| WHAT THE EXERCISE ASKS |
Where the line containing "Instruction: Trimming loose" appears below, start there and repeat each line exactly to the end. Leave the pictures out.

○ ○ ○ ○ ○

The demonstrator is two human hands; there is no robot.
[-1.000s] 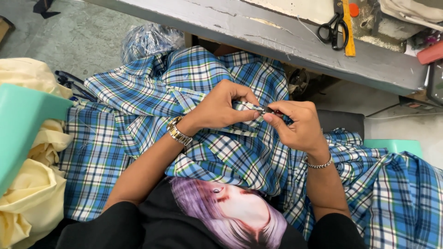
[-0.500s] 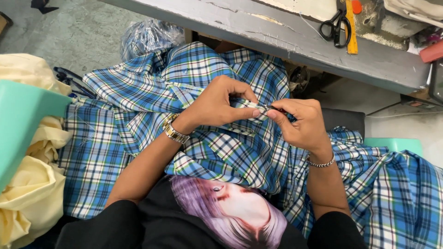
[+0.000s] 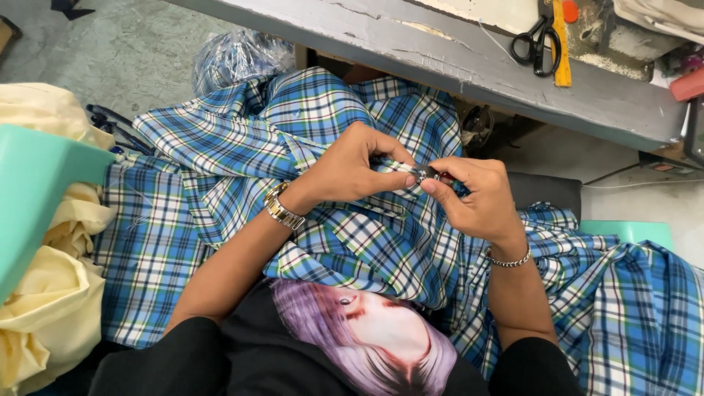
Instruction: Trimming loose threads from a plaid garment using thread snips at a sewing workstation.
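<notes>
Plaid blue cloth (image 3: 308, 139) pinched in both hands' grip, left hand (image 3: 352, 165), right hand (image 3: 473, 194), scissors (image 3: 535, 48) on grey bench (image 3: 411, 44), yellow fabric (image 3: 51, 293) beside.

Both hands meet over a blue plaid shirt (image 3: 345, 242) spread across the lap: left hand (image 3: 350, 167) pinches a fold, right hand (image 3: 473, 196) grips a small metal tool (image 3: 424, 174) at the same spot, fingertips touching. Wristwatch (image 3: 282, 207) on left wrist, chain bracelet (image 3: 508, 259) on right. Yellow cloth (image 3: 44, 293) and a teal bin (image 3: 33, 191) at left; black scissors (image 3: 537, 45) on the grey table (image 3: 440, 59) above.
</notes>
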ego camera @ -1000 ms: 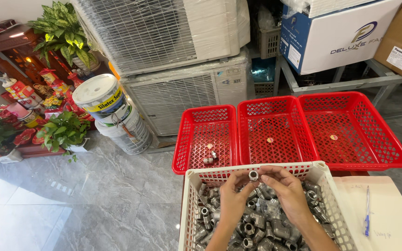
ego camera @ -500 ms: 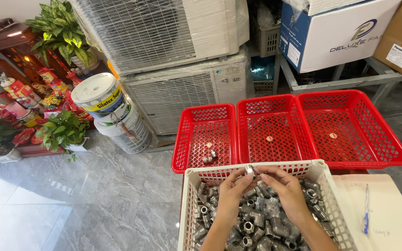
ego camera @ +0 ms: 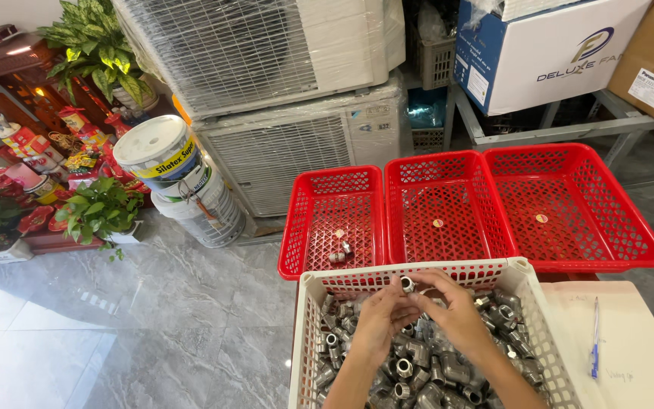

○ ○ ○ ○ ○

| WRITTEN ANSWER |
Instruction: Trimming loose threads from a plaid garment using thread snips at a sewing workstation.
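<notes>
Plaid blue cloth (image 3: 308, 139) pinched in both hands' grip, left hand (image 3: 352, 165), right hand (image 3: 473, 194), scissors (image 3: 535, 48) on grey bench (image 3: 411, 44), yellow fabric (image 3: 51, 293) beside.

Both hands meet over a blue plaid shirt (image 3: 345, 242) spread across the lap: left hand (image 3: 350, 167) pinches a fold, right hand (image 3: 473, 196) grips a small metal tool (image 3: 424, 174) at the same spot, fingertips touching. Wristwatch (image 3: 282, 207) on left wrist, chain bracelet (image 3: 508, 259) on right. Yellow cloth (image 3: 44, 293) and a teal bin (image 3: 33, 191) at left; black scissors (image 3: 537, 45) on the grey table (image 3: 440, 59) above.
</notes>
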ego camera @ -1000 ms: 
ego camera @ -500 ms: 
ego camera @ +0 ms: 

Nothing more is needed to finish the exercise.